Copy each line from the records below in which the word "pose" is found.

***** Task input

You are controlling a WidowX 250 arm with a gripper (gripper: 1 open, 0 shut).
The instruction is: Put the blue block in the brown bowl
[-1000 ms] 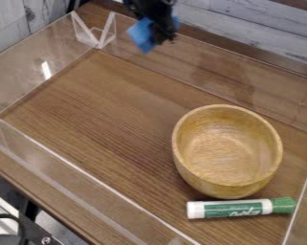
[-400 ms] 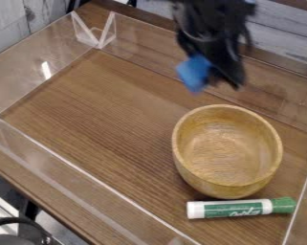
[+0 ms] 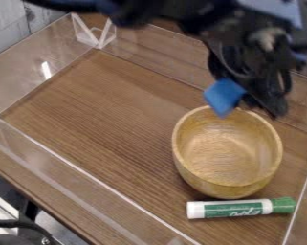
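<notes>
Reaches in from the top edge with a large dark arm point(image 3: 252, 38), blurred and shaded in blue-grey. Ends in a pincer point(image 3: 229, 94), pressed together on the block point(image 3: 224, 96), pinching it. Holds the block, small and bright blue, up off the desk point(image 3: 104, 124), tilted in view, with one corner pointing down and to the left. Overlaps the upper rim of the bowl point(image 3: 228, 182) in this view, near its upper left part; cannot tell from this angle how high above the rim, or whether fully over the opening. Below, on the right side of the desk, stands upright in round, light brown wood, with a thick rim and a smooth, pale inside. Just beneath the bowl in view, lies flat in white and green, nearly level: a marker point(image 3: 241, 209), with a green cap at the right end and green lettering on the barrel. At the upper left, shines faintly with a clear plastic piece point(image 3: 95, 30), angular and see-through. Along the left, runs past with clear panels point(image 3: 26, 77) catching light. In the lower left corner, curls in with black cable point(image 3: 18, 225).
</notes>
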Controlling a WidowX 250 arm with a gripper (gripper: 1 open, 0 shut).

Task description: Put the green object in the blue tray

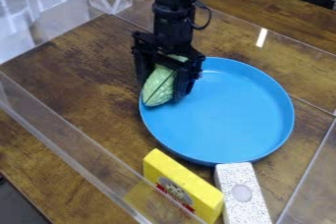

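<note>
Dark wooden tabletop fills the view, fenced by clear plastic walls. Toward the left, one black gripper [167, 74] points straight down with its jaws spread on either side of the single small light-green bumpy oval piece [159, 87], which sits at the left rim of the one round bright-blue plastic tray [243, 115], probably just being released there. Below lie one yellow rectangular block [180, 185] and one white speckled block [243, 194].
</note>
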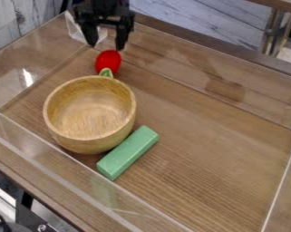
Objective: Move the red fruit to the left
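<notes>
The small glossy red strawberry-shaped fruit [106, 62] lies on the wooden table [208, 118], touching the far rim of the round wooden bowl [90, 112]. Just beyond it hangs the black gripper [102, 38], jaws apart, empty. A green rectangular block [127, 151] lies near the bowl's right side.

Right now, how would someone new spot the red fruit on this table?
Find the wooden bowl on the table. At its far rim lies the red fruit, below the open gripper. It is small, glossy and red, unlike the flat green block.
</notes>
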You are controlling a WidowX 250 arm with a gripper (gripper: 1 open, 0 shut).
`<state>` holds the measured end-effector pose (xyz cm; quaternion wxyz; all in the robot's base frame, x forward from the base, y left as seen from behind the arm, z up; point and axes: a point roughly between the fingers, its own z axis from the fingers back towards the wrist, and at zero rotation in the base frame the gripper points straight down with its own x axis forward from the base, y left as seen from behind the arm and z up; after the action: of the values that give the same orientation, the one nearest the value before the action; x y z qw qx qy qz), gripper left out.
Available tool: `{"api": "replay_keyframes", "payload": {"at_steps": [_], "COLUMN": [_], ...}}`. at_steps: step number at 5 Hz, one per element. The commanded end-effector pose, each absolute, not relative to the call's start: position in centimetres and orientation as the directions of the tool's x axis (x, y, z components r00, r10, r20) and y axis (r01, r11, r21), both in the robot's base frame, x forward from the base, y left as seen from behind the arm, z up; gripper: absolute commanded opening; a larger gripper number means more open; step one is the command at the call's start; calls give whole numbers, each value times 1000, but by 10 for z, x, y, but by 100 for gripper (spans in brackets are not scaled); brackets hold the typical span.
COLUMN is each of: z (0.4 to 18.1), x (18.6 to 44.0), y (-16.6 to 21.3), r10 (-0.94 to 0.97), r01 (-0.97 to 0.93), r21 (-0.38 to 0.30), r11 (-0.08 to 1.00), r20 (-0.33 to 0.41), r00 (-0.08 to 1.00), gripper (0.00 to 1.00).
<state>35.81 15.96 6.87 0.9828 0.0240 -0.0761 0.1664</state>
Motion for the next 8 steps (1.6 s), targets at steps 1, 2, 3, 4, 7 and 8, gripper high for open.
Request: {"api": "replay_keyframes", "payload": {"at_steps": [1, 2, 3, 4, 7, 8], "z": [99, 98, 93, 91, 84, 86], "x": [351, 356, 359, 355, 348, 348], "y": [158, 166, 173, 162, 158, 175], "r10": [275, 243, 212, 236, 202, 237], "r01": [-292, -261, -230, -256, -221, -257], "r21": [43, 45, 49, 56, 61, 55], "r11": [955, 964, 972, 965, 973, 965], "r20": [233, 243, 247, 241, 232, 237], "r00": [933, 939, 946, 941, 952, 942], "gripper": [100, 100, 100, 100, 0, 0]}}
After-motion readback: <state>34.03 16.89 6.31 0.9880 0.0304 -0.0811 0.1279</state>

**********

• **Written response**:
`<state>` holds the measured end-effector pose (xyz cm; quaternion wxyz; all in the robot's base frame, x forward from the base, y left as seen from behind the arm, z up; point and axes: a point roughly between the fingers, its own z axis from the fingers back towards the wrist, and at zero rotation in the base frame the gripper points straight down with its own x axis forward from the base, y left as seen from behind the arm and z up; after the action: of the values that give the same orientation, the one nearest the value before the action; x y z qw qx qy qz), gripper left out.
Available tool: `{"api": "replay_keyframes", "payload": {"at_steps": [_], "COLUMN": [_], ...}}`. at_steps: step number at 5 Hz, one per element. The commanded end-effector pose, each absolute, not relative to the call's start: position in centimetres and orientation as the directions of the tool's x axis (x, y, z components r00, r10, r20) and y axis (r01, r11, r21), both in the robot's base frame, x forward from the base, y left as seen from behind the arm, z up; gripper: absolute commanded opening; a larger gripper number means more open; step one is the command at the call's start; calls give whole numbers, each value times 1000, but by 10 for z, x, y, but by 100 for gripper (spans in brackets are not scaled); brackets hold the typical span.

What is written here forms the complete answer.